You are viewing a plain text version of this content. The canonical link for it is here.

Posted to dev@harmony.apache.org by Tony Wu <wu...@gmail.com> on 2008/02/19 17:20:12 UTC

[classlib][text] regression in text module, a non-bug difference?

Hi, all

I'm investigating the regression[1] in text module. Actually these 5
failures come down to one reason: the support of traditional Spanish
charactor "ch". Following is my understanding.

My fix for HARMONY-5465 makes the Locale.toString be compatible with
RI. Before my commit, the toString() of the Locale with empty "contry"
field has only one underscore in the output but RI has two. For
instance, new Locale("es","","TRADITIONAL").toString() returns
"es_TRADITIONAL" in Harmony whereas "es__TRADITIONAL" in RI. Something
interesting, ICU makes use of the output of toString() as keyword to
indicate its Locale instance. That is to say, the 5 testcases passes
before because they have not been tested in real traditional Spanish
locale so that the character "ch" was interpreted as two separate
characters "c" and "h". That is why we can set the offset to 1 in our
testcases. After my commit, ICU find the right Spanish locale so that
its behavior is compatible with spec[2].

One thing strange is that I can not get the traditional Spanish locale
in RI. RI behaves the same no mater whether there is a variant
"TRADITIONAL" or not. Spec does not say anything about the
"traditional", but I googled to know that from 1998 the character "ch"
has been cancelled in Spanish. I suppose that RI changed the behavior
of Spanish locale but forgot to modify the spec accordingly.

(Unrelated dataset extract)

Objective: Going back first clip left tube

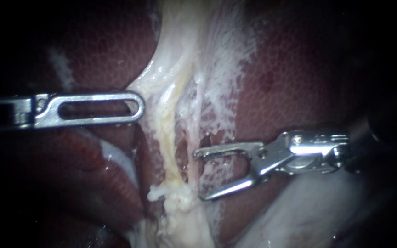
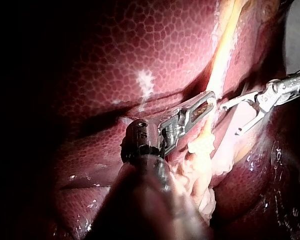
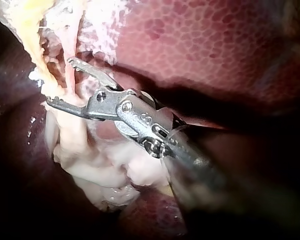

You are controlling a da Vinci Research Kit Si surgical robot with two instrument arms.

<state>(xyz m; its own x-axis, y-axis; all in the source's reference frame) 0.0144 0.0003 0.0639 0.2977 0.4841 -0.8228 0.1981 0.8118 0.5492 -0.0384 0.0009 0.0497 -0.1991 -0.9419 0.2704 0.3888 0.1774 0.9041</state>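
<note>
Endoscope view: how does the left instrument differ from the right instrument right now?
The left instrument has its claw shut, showing one long slotted face; the right instrument has its claw open in a wide fork. The left instrument lies level at the left edge of the pale tissue; the right instrument faces that tissue from the other side, lower down. Both are metal and grip nothing.

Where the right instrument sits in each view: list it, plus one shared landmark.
Endoscope view: right instrument, from the right, jaws open beside the yellowish strand.
Left wrist view: right instrument beyond the left instrument, across the strand.
Right wrist view: its own, jaws open beside the strand.
Landmark: that strand.
</note>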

BTW for the normal Spanish Locale(new Locale("es","ES")), we have the
same behavior with RI. Seems ICU supports the traditional Spanish in
the form of new Locale("es","","TRADITIONAL") but RI does not. Run
testcase below[3] on RI to show the differences.

Is there any expert familiar with Spanish here? Neey your advice.

[1]
http://people.apache.org/~smishura/r628209/Windows_x86/classlib-test/

[2]
spec says,
For example, consider the following in Spanish:

 "ca" -> the first key is key('c') and second key is key('a').
 "cha" -> the first key is key('ch') and second key is key('a').


[3]
        RuleBasedCollator rbColl = (RuleBasedCollator) Collator
                .getInstance(new Locale("es", "", "TRADITIONAL"));
        String text = "cha";
        CollationElementIterator iterator = rbColl
                .getCollationElementIterator(text);
        int keyNum = 0;
        while (iterator.next() != -1) {
            keyNum++;
        }
        System.out.println("RI has " + keyNum + " keys");

        com.ibm.icu.text.RuleBasedCollator r =
(com.ibm.icu.text.RuleBasedCollator) com.ibm.icu.text.Collator
                .getInstance(new Locale("es", "", "TRADITIONAL"));
        com.ibm.icu.text.CollationElementIterator it = r
                .getCollationElementIterator(text);
        keyNum = 0;
        while (it.next() != -1) {
            keyNum++;
        }
        System.out.println("ICU has " + keyNum + " keys");



The output is:
RI has 3 keys
ICU has 2 keys


-- 
Tony Wu
China Software Development Lab, IBM

Re: [classlib][text] regression in text module, a non-bug difference?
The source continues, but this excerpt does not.